Task directions. Give back, word for word, the lines in the listing below from the one holding "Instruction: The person" down to the one holding "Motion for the", both ends included.

The data.
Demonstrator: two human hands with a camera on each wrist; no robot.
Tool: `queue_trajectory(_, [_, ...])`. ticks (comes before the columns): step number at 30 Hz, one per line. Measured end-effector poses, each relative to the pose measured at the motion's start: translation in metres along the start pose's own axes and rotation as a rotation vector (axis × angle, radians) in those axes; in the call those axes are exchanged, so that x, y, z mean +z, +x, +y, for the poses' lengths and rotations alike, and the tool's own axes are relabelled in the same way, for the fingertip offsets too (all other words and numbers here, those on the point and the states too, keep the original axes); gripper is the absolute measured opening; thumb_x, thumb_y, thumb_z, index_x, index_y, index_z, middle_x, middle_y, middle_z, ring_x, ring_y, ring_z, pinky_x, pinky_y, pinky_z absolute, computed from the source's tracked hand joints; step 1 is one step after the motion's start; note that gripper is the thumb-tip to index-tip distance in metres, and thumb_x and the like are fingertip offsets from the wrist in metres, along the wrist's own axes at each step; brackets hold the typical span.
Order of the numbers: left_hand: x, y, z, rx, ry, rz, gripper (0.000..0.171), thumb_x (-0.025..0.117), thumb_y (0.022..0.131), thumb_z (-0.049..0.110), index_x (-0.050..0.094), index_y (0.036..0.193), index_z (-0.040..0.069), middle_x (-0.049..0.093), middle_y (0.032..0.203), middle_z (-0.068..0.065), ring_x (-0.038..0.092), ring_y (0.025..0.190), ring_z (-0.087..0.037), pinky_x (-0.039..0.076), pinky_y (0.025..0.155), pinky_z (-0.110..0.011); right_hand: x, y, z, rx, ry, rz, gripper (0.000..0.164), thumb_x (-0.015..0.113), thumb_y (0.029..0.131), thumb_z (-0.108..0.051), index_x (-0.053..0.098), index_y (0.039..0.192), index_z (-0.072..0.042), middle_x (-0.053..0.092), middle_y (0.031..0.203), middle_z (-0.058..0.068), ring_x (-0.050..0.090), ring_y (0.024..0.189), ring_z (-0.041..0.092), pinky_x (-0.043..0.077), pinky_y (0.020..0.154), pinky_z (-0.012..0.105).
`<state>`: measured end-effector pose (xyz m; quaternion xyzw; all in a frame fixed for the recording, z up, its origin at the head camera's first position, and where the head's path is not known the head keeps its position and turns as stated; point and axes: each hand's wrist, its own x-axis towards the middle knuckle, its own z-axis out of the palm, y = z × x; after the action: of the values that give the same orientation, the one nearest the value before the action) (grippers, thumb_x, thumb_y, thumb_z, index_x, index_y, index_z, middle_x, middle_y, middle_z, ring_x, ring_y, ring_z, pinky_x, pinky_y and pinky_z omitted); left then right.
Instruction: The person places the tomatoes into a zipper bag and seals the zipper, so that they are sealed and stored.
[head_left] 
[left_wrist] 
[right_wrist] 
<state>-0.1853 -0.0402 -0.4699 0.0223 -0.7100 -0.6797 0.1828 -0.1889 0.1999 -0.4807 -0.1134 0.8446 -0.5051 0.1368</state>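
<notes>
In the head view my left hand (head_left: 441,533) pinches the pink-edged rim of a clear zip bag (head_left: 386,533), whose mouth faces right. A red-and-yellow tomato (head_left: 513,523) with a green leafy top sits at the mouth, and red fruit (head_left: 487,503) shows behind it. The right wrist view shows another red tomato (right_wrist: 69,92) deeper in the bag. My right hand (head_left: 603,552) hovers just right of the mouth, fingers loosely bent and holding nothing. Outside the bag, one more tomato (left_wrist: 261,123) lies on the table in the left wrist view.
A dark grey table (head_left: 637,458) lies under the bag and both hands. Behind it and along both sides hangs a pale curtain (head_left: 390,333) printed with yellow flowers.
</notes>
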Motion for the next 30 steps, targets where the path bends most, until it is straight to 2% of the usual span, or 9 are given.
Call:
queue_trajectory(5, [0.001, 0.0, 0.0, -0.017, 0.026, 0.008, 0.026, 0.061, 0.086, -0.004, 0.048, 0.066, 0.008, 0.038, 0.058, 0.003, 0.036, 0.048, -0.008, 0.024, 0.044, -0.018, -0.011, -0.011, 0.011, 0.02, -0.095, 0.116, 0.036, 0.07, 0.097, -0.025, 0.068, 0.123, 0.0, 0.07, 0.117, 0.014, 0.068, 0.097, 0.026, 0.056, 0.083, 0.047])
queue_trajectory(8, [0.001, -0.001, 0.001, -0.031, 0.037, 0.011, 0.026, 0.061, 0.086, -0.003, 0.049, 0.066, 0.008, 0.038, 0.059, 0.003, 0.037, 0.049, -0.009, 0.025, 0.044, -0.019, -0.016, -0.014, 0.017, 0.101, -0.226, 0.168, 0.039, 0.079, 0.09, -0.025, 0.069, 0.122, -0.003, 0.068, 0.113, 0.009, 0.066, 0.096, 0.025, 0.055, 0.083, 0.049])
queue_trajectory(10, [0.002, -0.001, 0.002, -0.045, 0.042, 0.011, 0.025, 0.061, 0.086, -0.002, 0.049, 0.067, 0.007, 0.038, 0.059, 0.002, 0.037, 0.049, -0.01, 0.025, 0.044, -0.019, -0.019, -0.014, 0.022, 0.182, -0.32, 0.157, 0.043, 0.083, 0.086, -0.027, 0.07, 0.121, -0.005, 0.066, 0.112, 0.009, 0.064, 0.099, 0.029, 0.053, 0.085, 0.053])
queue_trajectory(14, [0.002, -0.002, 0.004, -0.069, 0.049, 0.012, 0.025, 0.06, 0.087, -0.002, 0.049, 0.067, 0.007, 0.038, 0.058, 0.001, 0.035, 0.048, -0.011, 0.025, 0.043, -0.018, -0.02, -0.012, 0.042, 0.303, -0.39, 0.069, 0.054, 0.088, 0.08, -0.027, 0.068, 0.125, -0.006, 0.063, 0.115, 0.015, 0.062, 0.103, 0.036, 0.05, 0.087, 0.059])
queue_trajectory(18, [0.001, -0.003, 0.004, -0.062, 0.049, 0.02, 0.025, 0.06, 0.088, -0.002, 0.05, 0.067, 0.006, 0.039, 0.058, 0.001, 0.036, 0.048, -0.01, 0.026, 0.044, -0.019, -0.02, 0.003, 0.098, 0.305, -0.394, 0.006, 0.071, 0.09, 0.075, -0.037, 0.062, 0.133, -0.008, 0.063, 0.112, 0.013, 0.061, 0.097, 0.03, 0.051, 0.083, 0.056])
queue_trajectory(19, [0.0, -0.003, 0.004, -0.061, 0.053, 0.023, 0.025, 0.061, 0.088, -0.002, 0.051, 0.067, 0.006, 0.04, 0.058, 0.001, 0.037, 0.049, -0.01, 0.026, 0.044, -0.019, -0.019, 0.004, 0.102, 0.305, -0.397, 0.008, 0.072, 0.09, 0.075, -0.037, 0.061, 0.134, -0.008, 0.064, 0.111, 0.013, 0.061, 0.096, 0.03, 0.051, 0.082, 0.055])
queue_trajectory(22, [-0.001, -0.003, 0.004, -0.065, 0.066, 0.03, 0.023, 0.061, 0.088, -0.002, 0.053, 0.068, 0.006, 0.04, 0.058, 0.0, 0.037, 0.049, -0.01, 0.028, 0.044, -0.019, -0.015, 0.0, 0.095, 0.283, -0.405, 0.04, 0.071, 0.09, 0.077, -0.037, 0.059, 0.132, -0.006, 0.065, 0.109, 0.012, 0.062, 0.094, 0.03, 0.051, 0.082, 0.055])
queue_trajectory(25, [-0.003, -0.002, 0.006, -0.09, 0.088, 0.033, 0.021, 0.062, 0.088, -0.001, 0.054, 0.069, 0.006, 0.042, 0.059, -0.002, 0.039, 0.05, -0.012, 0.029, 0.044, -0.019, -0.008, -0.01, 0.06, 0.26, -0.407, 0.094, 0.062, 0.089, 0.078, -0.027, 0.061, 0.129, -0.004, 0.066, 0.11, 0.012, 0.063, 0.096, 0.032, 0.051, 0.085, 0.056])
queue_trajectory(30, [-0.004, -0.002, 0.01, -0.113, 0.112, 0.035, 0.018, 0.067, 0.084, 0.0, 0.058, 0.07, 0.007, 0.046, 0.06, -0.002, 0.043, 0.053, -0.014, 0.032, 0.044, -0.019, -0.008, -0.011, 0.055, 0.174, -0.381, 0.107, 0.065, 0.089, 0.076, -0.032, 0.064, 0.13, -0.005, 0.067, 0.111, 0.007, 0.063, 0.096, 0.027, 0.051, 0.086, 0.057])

Completed exercise.
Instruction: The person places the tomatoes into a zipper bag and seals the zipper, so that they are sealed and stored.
[head_left] 
[left_wrist] 
[right_wrist] 
<state>-0.1853 -0.0402 -0.4699 0.0223 -0.7100 -0.6797 0.1828 -0.1889 0.1999 -0.4807 -0.1134 0.8446 -0.5051 0.1368</state>
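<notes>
In the head view my left hand (head_left: 441,533) pinches the pink-edged rim of a clear zip bag (head_left: 386,533), whose mouth faces right. A red-and-yellow tomato (head_left: 513,523) with a green leafy top sits at the mouth, and red fruit (head_left: 487,503) shows behind it. The right wrist view shows another red tomato (right_wrist: 69,92) deeper in the bag. My right hand (head_left: 603,552) hovers just right of the mouth, fingers loosely bent and holding nothing. Outside the bag, one more tomato (left_wrist: 261,123) lies on the table in the left wrist view.
A dark grey table (head_left: 637,458) lies under the bag and both hands. Behind it and along both sides hangs a pale curtain (head_left: 390,333) printed with yellow flowers.
</notes>
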Motion for the next 30 steps, targets where the path bends most, until it is straight to 2% of the usual span, or 9 are given.

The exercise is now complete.